In your answer, repeat each line of the data exactly.

Dataset entries
##########

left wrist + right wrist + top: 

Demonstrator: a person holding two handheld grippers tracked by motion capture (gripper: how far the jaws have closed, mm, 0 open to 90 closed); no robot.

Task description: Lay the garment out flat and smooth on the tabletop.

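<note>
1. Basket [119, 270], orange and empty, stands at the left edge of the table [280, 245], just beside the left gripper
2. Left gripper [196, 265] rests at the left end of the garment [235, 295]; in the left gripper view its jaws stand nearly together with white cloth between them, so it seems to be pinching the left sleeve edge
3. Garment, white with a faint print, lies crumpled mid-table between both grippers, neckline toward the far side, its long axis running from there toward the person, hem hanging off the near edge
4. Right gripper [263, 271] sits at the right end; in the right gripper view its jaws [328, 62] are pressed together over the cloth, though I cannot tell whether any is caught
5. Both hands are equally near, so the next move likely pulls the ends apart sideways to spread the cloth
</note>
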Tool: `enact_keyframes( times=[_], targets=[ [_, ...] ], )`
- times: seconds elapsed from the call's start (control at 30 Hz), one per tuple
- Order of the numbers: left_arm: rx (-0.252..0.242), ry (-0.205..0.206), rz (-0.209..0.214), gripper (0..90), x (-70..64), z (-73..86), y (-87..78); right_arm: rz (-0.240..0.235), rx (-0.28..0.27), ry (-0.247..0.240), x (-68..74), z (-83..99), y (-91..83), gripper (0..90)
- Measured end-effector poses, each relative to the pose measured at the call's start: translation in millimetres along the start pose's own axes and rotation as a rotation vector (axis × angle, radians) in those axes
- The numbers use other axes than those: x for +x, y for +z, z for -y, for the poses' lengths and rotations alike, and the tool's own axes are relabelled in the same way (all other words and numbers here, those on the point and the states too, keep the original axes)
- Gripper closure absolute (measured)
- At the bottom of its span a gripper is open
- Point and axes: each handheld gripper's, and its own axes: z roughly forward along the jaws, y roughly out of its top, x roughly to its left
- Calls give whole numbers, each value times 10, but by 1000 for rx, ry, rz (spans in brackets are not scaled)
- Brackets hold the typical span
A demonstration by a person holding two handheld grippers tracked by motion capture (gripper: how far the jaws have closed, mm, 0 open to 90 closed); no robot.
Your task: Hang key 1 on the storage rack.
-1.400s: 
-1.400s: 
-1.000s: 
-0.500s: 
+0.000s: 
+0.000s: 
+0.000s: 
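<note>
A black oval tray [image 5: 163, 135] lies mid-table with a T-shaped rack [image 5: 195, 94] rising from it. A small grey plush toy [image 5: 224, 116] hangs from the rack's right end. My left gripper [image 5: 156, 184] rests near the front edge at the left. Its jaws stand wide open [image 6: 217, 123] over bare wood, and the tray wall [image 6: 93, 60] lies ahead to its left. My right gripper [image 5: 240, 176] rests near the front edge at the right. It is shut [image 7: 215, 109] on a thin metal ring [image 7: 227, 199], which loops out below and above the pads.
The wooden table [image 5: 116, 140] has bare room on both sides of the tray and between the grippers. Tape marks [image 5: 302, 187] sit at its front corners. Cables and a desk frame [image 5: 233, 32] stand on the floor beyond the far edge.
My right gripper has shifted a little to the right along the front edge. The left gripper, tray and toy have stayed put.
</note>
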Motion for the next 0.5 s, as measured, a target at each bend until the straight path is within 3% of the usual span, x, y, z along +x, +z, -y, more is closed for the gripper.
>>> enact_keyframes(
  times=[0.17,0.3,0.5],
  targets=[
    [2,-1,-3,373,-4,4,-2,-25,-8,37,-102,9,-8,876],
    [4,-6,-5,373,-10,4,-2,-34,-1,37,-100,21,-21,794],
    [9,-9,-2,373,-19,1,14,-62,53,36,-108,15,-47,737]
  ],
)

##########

**WRITTEN SOLUTION**
left wrist + right wrist + top: 

Demonstrator: a person holding two handheld grippers tracked by motion capture (gripper: how far the jaws have closed, mm, 0 open to 90 closed); no robot.

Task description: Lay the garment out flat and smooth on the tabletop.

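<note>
1. Basket [119, 270], orange and empty, stands at the left edge of the table [280, 245], just beside the left gripper
2. Left gripper [196, 265] rests at the left end of the garment [235, 295]; in the left gripper view its jaws stand nearly together with white cloth between them, so it seems to be pinching the left sleeve edge
3. Garment, white with a faint print, lies crumpled mid-table between both grippers, neckline toward the far side, its long axis running from there toward the person, hem hanging off the near edge
4. Right gripper [263, 271] sits at the right end; in the right gripper view its jaws [328, 62] are pressed together over the cloth, though I cannot tell whether any is caught
5. Both hands are equally near, so the next move likely pulls the ends apart sideways to spread the cloth
</note>
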Tool: `enact_keyframes( times=[_], targets=[ [_, ...] ], )`
- times: seconds elapsed from the call's start (control at 30 Hz), one per tuple
- Order of the numbers: left_arm: rx (-0.252..0.242), ry (-0.205..0.206), rz (-0.209..0.214), gripper (0..90), x (-70..64), z (-73..86), y (-87..78); right_arm: rz (-0.240..0.235), rx (-0.28..0.27), ry (-0.247..0.240), x (-68..74), z (-83..99), y (-91..83), gripper (0..90)
- Measured end-effector poses, each relative to the pose measured at the call's start: translation in millimetres along the start pose's own axes and rotation as a rotation vector (axis × angle, radians) in those axes
- The numbers use other axes than those: x for +x, y for +z, z for -y, for the poses' lengths and rotations alike, and the tool's own axes are relabelled in the same way (all other words and numbers here, those on the point and the states too, keep the original axes)
- Gripper closure absolute (measured)
- At the bottom of its span a gripper is open
- Point and axes: each handheld gripper's, and its own axes: z roughly forward along the jaws, y roughly out of its top, x roughly to its left
- Calls give whole numbers, each value times 10, but by 1000 for rx, ry, rz (spans in brackets are not scaled)
- Brackets hold the typical span
A demonstration by a person holding two handheld grippers tracked by motion capture (gripper: how far the jaws have closed, mm, 0 open to 90 closed); no robot.
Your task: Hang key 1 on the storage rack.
-1.400s: 
-1.400s: 
-1.000s: 
-0.500s: 
+0.000s: 
+0.000s: 
+0.000s: 
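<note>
A black oval tray [image 5: 163, 135] lies mid-table with a T-shaped rack [image 5: 195, 94] rising from it. A small grey plush toy [image 5: 224, 116] hangs from the rack's right end. My left gripper [image 5: 156, 184] rests near the front edge at the left. Its jaws stand wide open [image 6: 217, 123] over bare wood, and the tray wall [image 6: 93, 60] lies ahead to its left. My right gripper [image 5: 240, 176] rests near the front edge at the right. It is shut [image 7: 215, 109] on a thin metal ring [image 7: 227, 199], which loops out below and above the pads.
The wooden table [image 5: 116, 140] has bare room on both sides of the tray and between the grippers. Tape marks [image 5: 302, 187] sit at its front corners. Cables and a desk frame [image 5: 233, 32] stand on the floor beyond the far edge.
My right gripper has shifted a little to the right along the front edge. The left gripper, tray and toy have stayed put.
</note>
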Motion for the next 0.5 s, as measured, a target at each bend until the straight path is within 3% of the usual span, x, y, z along +x, +z, -y, more is closed for the gripper.
>>> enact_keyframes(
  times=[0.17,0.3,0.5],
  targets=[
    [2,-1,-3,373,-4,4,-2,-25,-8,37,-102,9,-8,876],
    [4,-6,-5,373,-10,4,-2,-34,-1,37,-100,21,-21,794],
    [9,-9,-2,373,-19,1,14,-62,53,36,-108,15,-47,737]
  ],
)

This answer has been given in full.